Major international trade fairs in Germany, Italy, France the UK and China, among other countries have either been postponed or cancelled. The largest of these events was Prowein in Germany where more than 60,000 wine professionals from more than 140 countries come together every March in the city of Dusseldorf. This is where agreements are made by wineries large and small that have a huge impact on the whole industry. It is also where wineries show their new wines to potential customers. Often years of work goes into preparing for this occasion. The negative consequences will be far reaching.
As I write Europe is in lock down with restricted movement of people and goods. You only have to watch the news to see the impact on business in general, especially tourist business, one of the most important to the Spanish economy, which will take a long time to overcome and will have a major impact on wine consumption, as well as many other industries.
As a consequence many of the major international wine companies have already published trading updated warning that the virus will have a major impact on global sales.
China is one of the countries where wine sales have declined sharply since the beginning of the crisis because in China it is consumed in bars and restaurants much more than at home, according to Rabobank around 35% of wine sales are in bars and restaurants.
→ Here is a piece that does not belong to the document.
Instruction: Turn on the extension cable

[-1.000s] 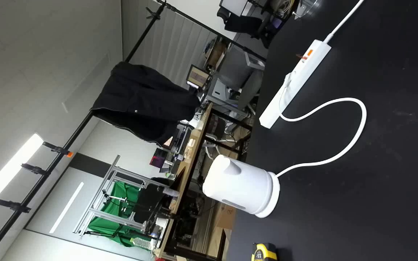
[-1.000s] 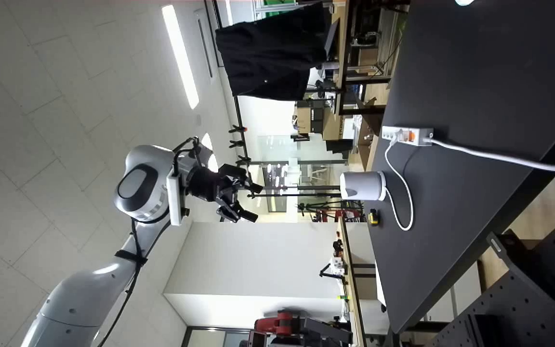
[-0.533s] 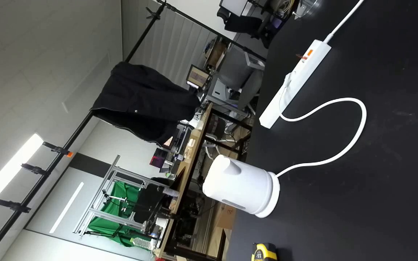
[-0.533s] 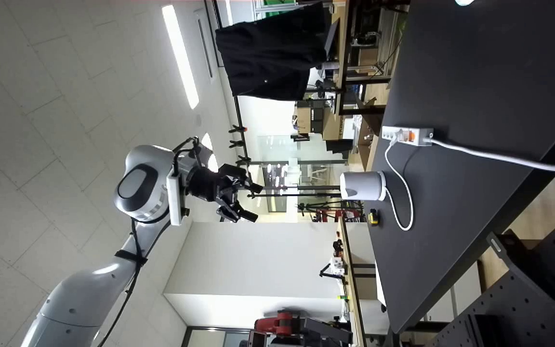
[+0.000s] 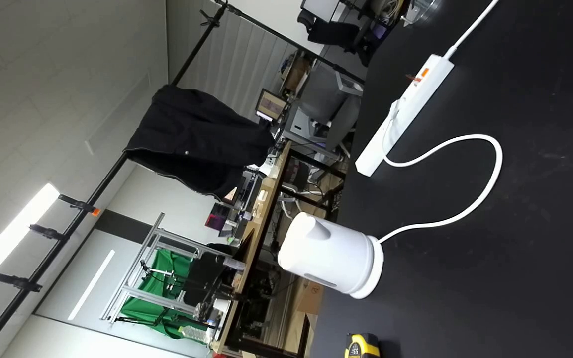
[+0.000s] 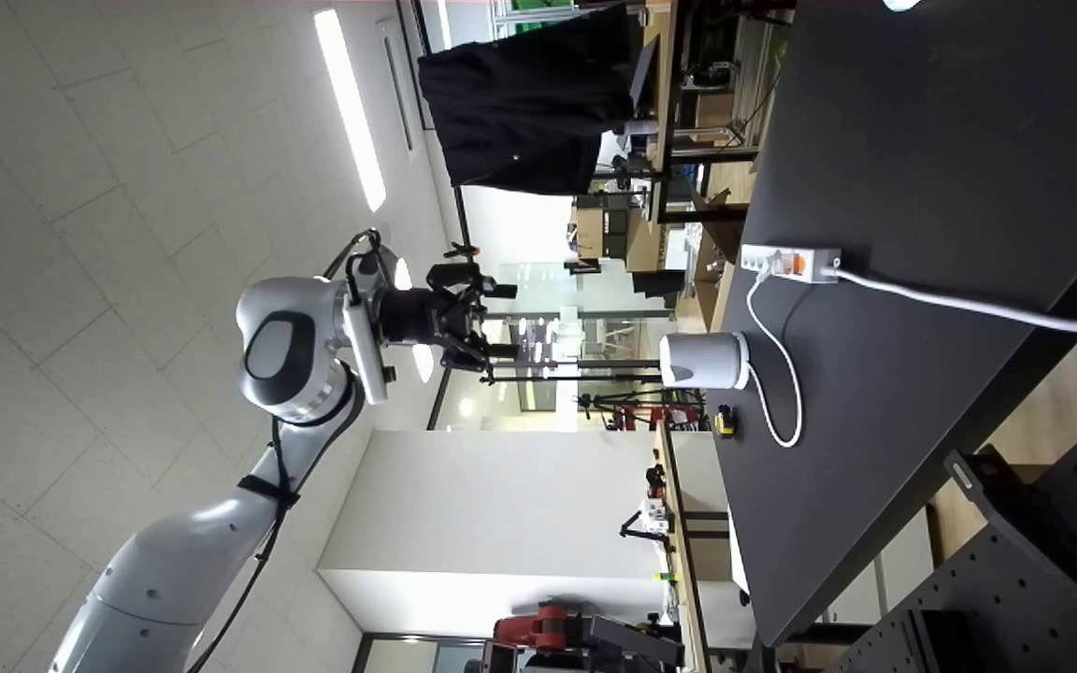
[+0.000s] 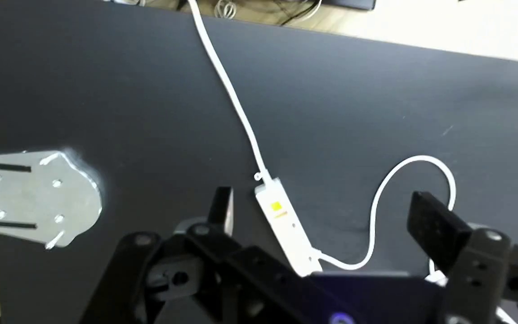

Wine is a symbol of social status. Also, a large percentage of wines are purchased as gifts. However, quarantine restrictions and fear has resulted in people not getting together and the restaurant business is in trouble with restaurant sales, including wine, in Shanghai was estimated to be down by 70 to 80% in February. This leads to a lot of wine not being consumed.
In the UK, a trade body representing the ‘horeca’ industry called UK Hospitality, has warned that bookings in hotels, bars and restaurants have fallen by 50% compared with the same period the year before.
Over the last decade Enoturism has become a major source of income for many wineries around the world from Napa Valley in California to Valencia. Wineries have invested in their installations to improve the visitors experience. However, as in other sectors, over the last couple of days all wineries have shut down to visitors until this crisis is overcome.
This crisis raises questions about how people in the wine industry will conduct their business relationships in the future. Not only because of the Coronavirus but also for each person to reduce their carbon footprint by flying less often. This will involve more ‘tasting by video link’, sending wine samples and then holding a video tasting. The use of drones to transmit live images of vineyards and winery activities which can be projected directly around the world rather than buyers travelling to a country.
No one knows when but a cure will be found and in time a new normality will be established. Some of our travel and hygiene habits will change for ever, of that there is no doubt.